Le due ragazze smisero di ridere e presero dei respiri profondi per calmarsi: << Scusa se arrivo subito al dunque >> disse la bionda << ma da quanto ho capito siamo state affidate a famiglie che abitano nello stesso quartiere. Credo poi che io e te saremo pure vicine, se non erro >>
In quel momento mi scappò un << Cosa?>> incredulo. << E come fai a saperlo? >>
<< Mi hanno inviato una mail con i nomi dei ragazzi che partecipano e i relativi indirizzi e cognomi delle famiglie. A dire il vero l'hanno inviata a tutti, tu non l'hai ricevuta? >>
<< Uhm... Non controllo mai le mail... >> bofonchiai lasciando trasparire la mia superba sbadataggine.
<< In ogni caso, è stato facile, ho cercato i luoghi e gli indirizzi delle nostre famiglie su Google maps. Ma può essere che abbia sbagliato a controllare. In ogni caso pensavo che sarebbe bello trovarsi tutte assieme, ogni tanto... Ti andrebbe? >>
<< Ehm.. Ssssi. D'accordo >>
<< Perfetto, sono contenta che l'idea ti piaccia. Ora se vuoi >> e ridacchiò, non in maniera beffarda ma benevola << puoi ascoltare la tua musica senza più essere disturbata. Scusa se prima ti abbiamo interrotta ma ci tenevamo a conoscerti. >>
Tutto ciò mi lasciò di stucco. Ero convinta che mi avrebbe trattata con superiorità e presa in giro, ma forse mi sbagliavo.
<< Uhm, grazie >>.
Ma si vedeva così tanto che non avevo voglia di parlarle? Nascosi le mie guance vermiglie di imbarazzo dietro la tenda di capelli e iniziai nuovamente a srotolare le cuffie, le quali, non si sa come, si erano nel frattempo attorcigliate e annodate da sole, come se per due minuti avessero avuto vita propria.

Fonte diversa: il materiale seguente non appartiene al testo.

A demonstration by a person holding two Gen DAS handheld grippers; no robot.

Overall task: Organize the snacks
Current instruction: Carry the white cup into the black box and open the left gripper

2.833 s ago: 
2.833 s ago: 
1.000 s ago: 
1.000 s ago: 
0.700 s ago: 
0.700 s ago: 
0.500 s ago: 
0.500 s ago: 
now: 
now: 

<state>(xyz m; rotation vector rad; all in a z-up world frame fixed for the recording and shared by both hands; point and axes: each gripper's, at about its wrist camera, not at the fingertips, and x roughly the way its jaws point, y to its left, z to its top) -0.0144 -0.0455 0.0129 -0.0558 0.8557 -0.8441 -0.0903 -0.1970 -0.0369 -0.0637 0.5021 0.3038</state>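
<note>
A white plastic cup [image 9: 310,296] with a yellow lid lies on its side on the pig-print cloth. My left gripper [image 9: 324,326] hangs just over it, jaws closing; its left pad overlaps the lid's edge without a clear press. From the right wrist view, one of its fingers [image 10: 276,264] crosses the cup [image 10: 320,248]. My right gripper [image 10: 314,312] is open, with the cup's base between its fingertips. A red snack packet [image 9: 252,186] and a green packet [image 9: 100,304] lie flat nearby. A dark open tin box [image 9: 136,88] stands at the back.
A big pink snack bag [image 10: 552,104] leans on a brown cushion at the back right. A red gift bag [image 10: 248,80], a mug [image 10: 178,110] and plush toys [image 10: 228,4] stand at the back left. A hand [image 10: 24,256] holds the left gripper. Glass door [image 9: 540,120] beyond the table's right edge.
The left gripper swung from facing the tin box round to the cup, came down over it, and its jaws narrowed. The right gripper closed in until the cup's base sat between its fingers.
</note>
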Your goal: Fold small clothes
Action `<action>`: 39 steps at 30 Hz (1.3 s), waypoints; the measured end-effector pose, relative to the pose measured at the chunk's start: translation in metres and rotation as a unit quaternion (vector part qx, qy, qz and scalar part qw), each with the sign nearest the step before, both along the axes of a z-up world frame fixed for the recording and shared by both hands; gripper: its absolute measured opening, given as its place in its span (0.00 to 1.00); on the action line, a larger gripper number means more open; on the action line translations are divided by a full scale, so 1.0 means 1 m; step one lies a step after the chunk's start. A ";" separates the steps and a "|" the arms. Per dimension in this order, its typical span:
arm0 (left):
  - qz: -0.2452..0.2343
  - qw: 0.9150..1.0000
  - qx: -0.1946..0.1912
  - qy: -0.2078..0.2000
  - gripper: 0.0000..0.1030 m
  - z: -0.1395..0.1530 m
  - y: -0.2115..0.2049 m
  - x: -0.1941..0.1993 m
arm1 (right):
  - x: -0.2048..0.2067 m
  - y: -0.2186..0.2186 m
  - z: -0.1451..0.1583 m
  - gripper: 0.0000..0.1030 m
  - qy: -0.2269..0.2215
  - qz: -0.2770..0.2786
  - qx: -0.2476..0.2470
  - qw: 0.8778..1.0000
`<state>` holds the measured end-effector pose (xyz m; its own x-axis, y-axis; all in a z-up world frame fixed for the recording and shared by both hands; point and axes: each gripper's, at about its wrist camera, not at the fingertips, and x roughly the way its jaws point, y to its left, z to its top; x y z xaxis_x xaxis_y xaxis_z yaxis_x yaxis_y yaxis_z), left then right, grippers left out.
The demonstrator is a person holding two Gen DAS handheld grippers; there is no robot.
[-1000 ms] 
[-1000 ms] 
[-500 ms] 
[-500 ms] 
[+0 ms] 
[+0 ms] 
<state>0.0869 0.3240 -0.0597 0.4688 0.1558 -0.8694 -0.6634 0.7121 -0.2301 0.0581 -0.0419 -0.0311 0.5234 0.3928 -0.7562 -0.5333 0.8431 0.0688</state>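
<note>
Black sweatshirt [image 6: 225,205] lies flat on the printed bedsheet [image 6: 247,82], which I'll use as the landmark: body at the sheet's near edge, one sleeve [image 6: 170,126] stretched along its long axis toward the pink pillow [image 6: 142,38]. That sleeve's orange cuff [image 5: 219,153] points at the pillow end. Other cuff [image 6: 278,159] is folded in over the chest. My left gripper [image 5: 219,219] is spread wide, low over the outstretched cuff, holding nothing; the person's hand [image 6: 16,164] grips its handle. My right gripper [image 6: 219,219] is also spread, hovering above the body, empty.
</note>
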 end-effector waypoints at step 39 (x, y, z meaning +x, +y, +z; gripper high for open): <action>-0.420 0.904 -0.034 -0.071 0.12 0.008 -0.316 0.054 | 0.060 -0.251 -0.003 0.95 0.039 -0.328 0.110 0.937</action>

<< Aspetta >> aggiunse la bionda.
Smisi di fare ciò che stavo facendo con le cuffiette e rigirai il volto verso di lei.
<< Volevo dirti che hai dei capelli bellissimi >>
Un alone di sorriso mi avvolse la bocca, abbassai nuovamente la testa e il colore rosso mi ricoprì ancora una volta il viso, questa volta non per imbarazzo ma perché ero contenta di aver ricevuto un complimento del genere.
<< Grazie mille >> mormorai timidamente, e mi infilai nuovamente le cuffie nelle orecchie.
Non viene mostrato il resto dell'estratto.